If the members of the Donner Party could see this, the land that killed so many of them so brutally, what would they think?
“That maybe they should have stayed in St. Louis?” Cormac said.
Haven’t you ever wanted something so badly you’d have gone through any amount of hardship to achieve it? Believed in the chance of a new life so much the risk would have been worth it?
He thought about it a minute, and decided that no, he never had. He’d had to take risks to get out of situations, not in them. But Amelia—Lady Amelia Parker—had taken that kind of chance when she left her family, along with its wealth and status, to become a magician. She had traveled the world, taking risks, until it killed her. Sort of.
“I think they didn’t know what they were getting into. They didn’t believe in the risk,” he said. They’d been fed a line by guides and outfitters trying to get rich on the wave of settlers moving west in the 1840s. Apart from the gruesome details about that terrible long winter when they’d been trapped on the mountain, the whole story was ultimately sad. A tragedy.
He took another deep breath of pine-filled mountain air, surveyed the valley one more time, and climbed back in the Jeep.
“Let’s go track down Annie Domingo.”
He called Domingo, who asked him to meet her at the visitor center at the state park, a few miles down the freeway.
Literally right on the freeway. The site where forty people starved to death, where the survivors engaged in cannibalism and participated in one of the most famous tragedies in American frontier history, was no more than a hundred yards from a major interstate. A massive statue put up to commemorate the place by an overly enthusiastic heritage group back in the nineteen teens was visible from the interstate. The cognitive dissonance of it might actually give Cormac a headache.

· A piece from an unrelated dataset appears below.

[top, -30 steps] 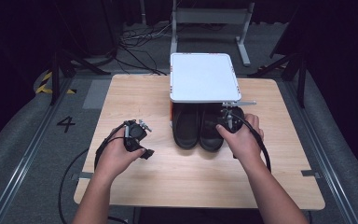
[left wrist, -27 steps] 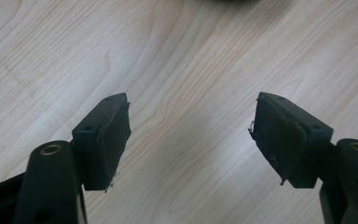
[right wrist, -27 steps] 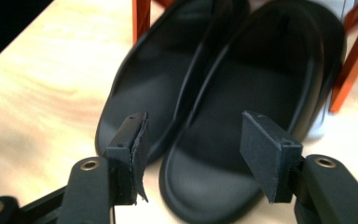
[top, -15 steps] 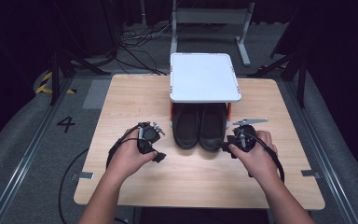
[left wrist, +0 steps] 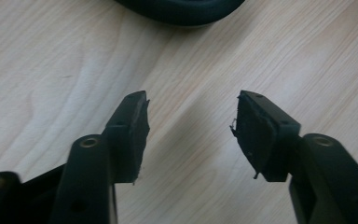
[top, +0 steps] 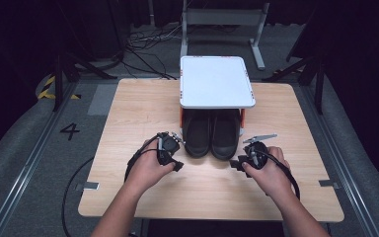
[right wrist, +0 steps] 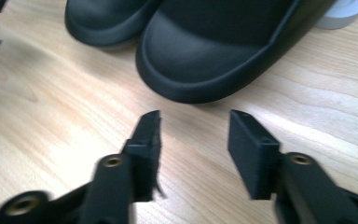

In the parking lot, a set of tired-looking parents leaned on the hood of their minivan and watched three squirrelly school-age
kids run around screaming, full of pent-up energy from riding in a car for hours. The dad had a camera in one hand but appeared to have given up trying to get everyone to stand still for a picture. Mom had a hand against her temple like she was nursing a headache. Years from now, this would be a treasured family memory. Or something.
Cormac gave them a wide berth, walking through the lot to the new-looking visitor center. Like the visitor centers at a hundred other parks all over the west, the place was rustic—painted brown, suggesting a cabin with its sloped roof and backdrop of trees—and yet had plenty of wide concrete sidewalks that met Federal accessibility standards. Signs pointed to nearby nature trails and reminded visitors not to litter or feed animals. The parking lot was full, but most of the visitors seemed to wander out to the giant statue of an overwrought pioneer family, take pictures, and wander back to their cars. They were families with hyper kids, or older couples belonging to tricked-out RVs. Cormac—alone, frowning, studying the area through his sunglasses—felt out of place. Anywhere he went around here, he was going to stand out: that surly-looking guy all by himself, glaring at everything.
He went inside to find Domingo.
The old woman behind the desk just inside the main doors wore an olive-green uniform with a “volunteer” tag on it. She smiled broadly at him. She seemed tiny and earnest to Cormac, and did not look like she could be Annie Domingo.
“Welcome to the park! Do you have any questions I can answer?”